§ Activity
Please find every line in the records below that contains the word "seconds", and copy it.

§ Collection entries

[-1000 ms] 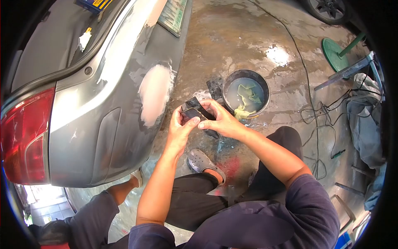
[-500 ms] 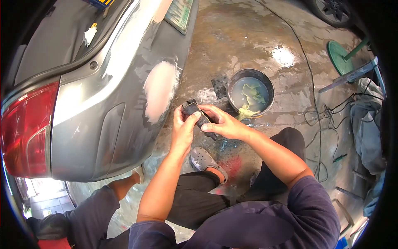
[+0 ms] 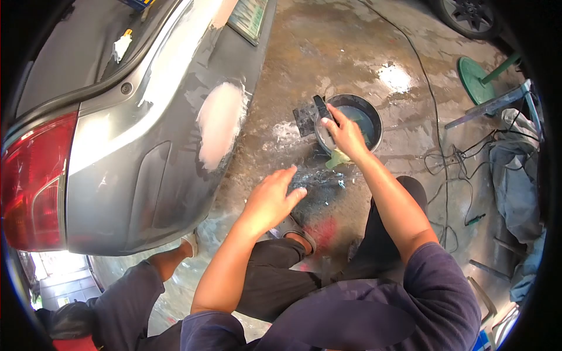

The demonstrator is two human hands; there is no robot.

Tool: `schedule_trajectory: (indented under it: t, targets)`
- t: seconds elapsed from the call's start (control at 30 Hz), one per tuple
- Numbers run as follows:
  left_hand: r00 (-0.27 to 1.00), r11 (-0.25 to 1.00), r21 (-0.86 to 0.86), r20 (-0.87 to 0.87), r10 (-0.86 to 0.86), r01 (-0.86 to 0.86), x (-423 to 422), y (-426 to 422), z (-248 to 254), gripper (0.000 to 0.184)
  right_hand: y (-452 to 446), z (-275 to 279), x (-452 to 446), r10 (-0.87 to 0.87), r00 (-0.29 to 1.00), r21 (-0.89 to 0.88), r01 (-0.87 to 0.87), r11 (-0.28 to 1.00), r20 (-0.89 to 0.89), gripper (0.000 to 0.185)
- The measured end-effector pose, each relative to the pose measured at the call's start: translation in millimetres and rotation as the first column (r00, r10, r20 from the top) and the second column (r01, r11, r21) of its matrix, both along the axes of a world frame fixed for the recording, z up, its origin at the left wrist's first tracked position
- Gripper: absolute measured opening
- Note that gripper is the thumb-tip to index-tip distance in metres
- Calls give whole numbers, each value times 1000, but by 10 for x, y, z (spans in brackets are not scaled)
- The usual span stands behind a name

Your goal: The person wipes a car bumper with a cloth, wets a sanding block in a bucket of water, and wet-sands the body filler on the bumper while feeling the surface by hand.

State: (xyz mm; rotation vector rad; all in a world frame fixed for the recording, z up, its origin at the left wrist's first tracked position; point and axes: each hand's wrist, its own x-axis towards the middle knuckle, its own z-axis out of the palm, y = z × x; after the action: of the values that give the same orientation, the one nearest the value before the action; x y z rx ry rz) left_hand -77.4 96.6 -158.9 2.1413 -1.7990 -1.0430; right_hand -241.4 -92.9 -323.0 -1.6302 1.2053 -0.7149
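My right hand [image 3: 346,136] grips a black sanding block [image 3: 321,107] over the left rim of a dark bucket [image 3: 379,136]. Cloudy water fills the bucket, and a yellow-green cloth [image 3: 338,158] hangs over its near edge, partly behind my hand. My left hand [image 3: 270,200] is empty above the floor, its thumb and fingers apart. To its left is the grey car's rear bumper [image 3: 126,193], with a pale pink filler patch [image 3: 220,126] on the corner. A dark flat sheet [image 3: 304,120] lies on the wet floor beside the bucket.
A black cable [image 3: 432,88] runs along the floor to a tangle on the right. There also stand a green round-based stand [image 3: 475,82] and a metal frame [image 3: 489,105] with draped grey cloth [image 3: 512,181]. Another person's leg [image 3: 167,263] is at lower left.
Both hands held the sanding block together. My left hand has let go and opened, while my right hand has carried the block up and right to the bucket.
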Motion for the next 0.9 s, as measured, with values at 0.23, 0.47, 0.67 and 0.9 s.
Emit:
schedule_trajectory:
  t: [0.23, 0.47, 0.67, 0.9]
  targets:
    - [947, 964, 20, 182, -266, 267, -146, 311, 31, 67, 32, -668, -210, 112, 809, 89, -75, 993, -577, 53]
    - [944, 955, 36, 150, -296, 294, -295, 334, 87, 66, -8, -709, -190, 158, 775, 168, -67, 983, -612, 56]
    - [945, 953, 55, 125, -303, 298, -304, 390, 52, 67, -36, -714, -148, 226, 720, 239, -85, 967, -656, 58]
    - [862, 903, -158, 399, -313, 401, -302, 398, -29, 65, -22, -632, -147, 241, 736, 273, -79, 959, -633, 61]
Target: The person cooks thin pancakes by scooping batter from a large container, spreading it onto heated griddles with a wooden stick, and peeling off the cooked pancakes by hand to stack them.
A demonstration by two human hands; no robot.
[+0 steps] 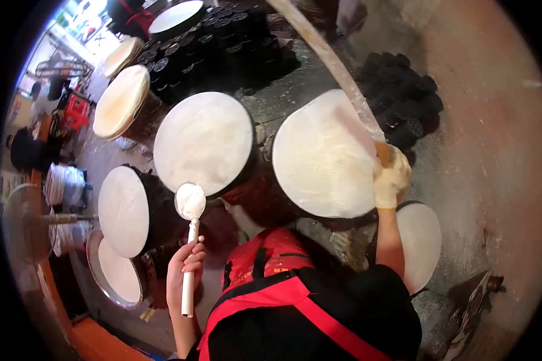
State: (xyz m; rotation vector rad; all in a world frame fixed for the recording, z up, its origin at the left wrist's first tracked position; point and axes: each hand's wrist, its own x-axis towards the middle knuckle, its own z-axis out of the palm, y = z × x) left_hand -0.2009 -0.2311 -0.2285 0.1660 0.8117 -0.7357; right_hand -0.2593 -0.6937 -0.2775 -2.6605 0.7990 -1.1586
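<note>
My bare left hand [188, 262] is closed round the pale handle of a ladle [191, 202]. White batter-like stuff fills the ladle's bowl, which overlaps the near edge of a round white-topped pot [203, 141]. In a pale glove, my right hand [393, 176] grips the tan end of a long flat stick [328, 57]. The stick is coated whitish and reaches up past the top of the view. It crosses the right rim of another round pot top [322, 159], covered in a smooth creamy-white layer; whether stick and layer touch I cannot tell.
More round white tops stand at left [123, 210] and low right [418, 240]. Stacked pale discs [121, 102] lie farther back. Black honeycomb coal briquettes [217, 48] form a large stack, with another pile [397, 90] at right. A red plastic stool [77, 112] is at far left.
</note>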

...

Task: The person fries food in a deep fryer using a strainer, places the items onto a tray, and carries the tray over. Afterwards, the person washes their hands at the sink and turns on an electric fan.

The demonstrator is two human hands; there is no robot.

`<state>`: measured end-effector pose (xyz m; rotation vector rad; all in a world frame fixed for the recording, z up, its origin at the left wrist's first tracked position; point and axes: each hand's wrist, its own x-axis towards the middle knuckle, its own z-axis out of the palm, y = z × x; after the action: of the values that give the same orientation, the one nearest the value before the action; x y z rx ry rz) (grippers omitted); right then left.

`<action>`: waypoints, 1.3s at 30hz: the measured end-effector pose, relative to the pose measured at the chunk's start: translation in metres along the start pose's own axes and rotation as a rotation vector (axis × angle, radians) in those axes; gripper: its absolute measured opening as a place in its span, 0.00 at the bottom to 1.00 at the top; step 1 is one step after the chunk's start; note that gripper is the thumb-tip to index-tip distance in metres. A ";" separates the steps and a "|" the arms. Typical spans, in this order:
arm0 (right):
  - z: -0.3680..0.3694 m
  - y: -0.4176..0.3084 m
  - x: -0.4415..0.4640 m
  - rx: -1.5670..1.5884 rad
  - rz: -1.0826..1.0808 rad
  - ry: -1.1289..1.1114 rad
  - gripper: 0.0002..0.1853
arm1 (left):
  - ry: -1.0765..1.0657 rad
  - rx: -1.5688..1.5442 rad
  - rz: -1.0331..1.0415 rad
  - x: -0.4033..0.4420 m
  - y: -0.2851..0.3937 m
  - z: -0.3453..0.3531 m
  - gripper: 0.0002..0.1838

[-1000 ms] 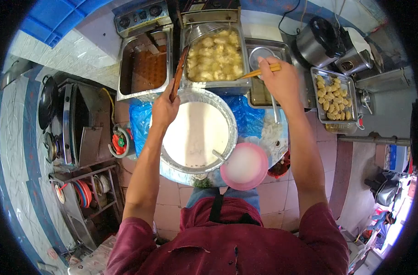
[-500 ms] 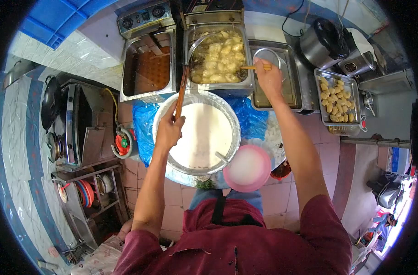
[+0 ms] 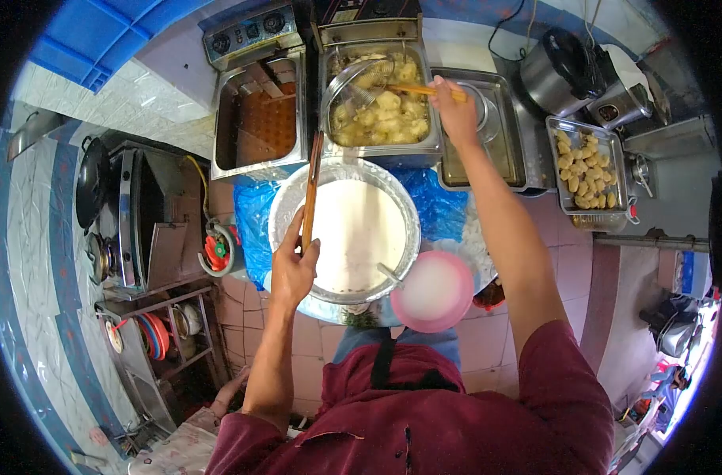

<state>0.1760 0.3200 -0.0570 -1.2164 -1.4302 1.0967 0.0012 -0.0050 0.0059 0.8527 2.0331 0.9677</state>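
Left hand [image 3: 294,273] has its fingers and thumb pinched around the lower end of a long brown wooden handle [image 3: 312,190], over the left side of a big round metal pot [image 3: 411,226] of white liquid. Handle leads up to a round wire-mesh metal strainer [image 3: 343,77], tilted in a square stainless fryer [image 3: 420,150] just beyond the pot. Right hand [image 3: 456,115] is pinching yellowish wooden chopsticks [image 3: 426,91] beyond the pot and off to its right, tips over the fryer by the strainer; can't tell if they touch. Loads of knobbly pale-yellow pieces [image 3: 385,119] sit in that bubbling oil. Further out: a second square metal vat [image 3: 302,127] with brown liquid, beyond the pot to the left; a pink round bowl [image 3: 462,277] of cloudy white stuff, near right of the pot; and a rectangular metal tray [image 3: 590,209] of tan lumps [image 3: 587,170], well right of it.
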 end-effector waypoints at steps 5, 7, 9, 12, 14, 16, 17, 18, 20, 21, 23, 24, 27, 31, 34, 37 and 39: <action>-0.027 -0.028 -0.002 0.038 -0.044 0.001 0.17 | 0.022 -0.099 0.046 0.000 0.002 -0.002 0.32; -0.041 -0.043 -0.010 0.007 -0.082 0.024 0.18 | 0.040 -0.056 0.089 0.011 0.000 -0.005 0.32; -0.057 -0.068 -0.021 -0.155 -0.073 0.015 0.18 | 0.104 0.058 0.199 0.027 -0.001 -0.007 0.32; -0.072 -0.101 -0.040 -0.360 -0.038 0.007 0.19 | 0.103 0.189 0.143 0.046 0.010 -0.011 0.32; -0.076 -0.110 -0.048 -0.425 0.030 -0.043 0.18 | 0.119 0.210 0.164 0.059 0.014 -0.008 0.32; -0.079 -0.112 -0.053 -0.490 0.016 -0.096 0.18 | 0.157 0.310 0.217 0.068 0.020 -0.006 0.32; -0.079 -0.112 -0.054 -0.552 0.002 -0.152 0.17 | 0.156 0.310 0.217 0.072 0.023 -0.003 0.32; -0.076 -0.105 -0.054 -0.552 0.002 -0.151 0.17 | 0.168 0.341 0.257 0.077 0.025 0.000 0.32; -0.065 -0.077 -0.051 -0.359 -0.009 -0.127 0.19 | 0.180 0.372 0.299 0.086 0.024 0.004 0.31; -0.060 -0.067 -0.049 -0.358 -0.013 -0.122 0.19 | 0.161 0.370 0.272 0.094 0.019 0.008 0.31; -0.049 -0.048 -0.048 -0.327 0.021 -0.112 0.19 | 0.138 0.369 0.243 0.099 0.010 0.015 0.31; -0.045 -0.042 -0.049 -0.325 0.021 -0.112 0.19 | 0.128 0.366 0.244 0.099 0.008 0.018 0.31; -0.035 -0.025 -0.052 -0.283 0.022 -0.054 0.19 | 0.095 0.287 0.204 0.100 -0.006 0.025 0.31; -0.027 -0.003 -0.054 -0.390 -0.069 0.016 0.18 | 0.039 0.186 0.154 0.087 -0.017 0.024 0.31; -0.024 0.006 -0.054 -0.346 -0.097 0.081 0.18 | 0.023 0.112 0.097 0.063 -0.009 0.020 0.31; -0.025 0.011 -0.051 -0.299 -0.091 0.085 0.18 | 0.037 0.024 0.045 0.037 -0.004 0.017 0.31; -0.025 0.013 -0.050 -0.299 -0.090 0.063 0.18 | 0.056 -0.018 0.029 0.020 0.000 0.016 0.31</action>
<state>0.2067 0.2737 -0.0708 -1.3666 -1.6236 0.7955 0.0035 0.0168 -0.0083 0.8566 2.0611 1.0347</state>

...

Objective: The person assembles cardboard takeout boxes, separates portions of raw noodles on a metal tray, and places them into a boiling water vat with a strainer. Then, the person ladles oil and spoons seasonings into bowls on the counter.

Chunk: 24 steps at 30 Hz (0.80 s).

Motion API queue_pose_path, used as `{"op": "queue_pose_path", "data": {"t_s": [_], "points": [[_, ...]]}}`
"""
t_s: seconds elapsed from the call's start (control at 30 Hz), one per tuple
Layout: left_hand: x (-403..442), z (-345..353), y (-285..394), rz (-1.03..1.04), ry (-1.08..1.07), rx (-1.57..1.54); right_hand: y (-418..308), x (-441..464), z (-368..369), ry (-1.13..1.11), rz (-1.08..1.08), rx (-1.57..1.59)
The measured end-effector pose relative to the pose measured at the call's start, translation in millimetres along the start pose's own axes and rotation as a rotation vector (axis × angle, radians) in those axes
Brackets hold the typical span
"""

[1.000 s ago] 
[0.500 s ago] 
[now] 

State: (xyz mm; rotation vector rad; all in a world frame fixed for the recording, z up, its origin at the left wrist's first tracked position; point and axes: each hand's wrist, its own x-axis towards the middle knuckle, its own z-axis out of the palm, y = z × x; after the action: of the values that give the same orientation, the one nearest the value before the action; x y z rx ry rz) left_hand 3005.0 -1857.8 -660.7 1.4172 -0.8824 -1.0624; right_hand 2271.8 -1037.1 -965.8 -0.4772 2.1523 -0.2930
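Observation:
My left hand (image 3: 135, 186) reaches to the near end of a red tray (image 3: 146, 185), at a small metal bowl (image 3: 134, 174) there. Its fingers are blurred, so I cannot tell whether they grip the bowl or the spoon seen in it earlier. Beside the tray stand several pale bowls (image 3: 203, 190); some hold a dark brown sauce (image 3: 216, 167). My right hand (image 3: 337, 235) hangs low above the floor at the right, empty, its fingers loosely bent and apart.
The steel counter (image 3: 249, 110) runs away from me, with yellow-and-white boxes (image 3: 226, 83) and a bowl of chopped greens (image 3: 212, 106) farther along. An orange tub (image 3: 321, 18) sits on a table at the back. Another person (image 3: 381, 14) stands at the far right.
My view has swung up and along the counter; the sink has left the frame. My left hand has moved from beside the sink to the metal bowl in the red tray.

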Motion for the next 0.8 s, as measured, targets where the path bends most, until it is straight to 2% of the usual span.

§ Answer space
- t: seconds elapsed from the call's start (control at 30 Hz), one per tuple
t_s: seconds elapsed from the call's start (control at 30 Hz), one per tuple

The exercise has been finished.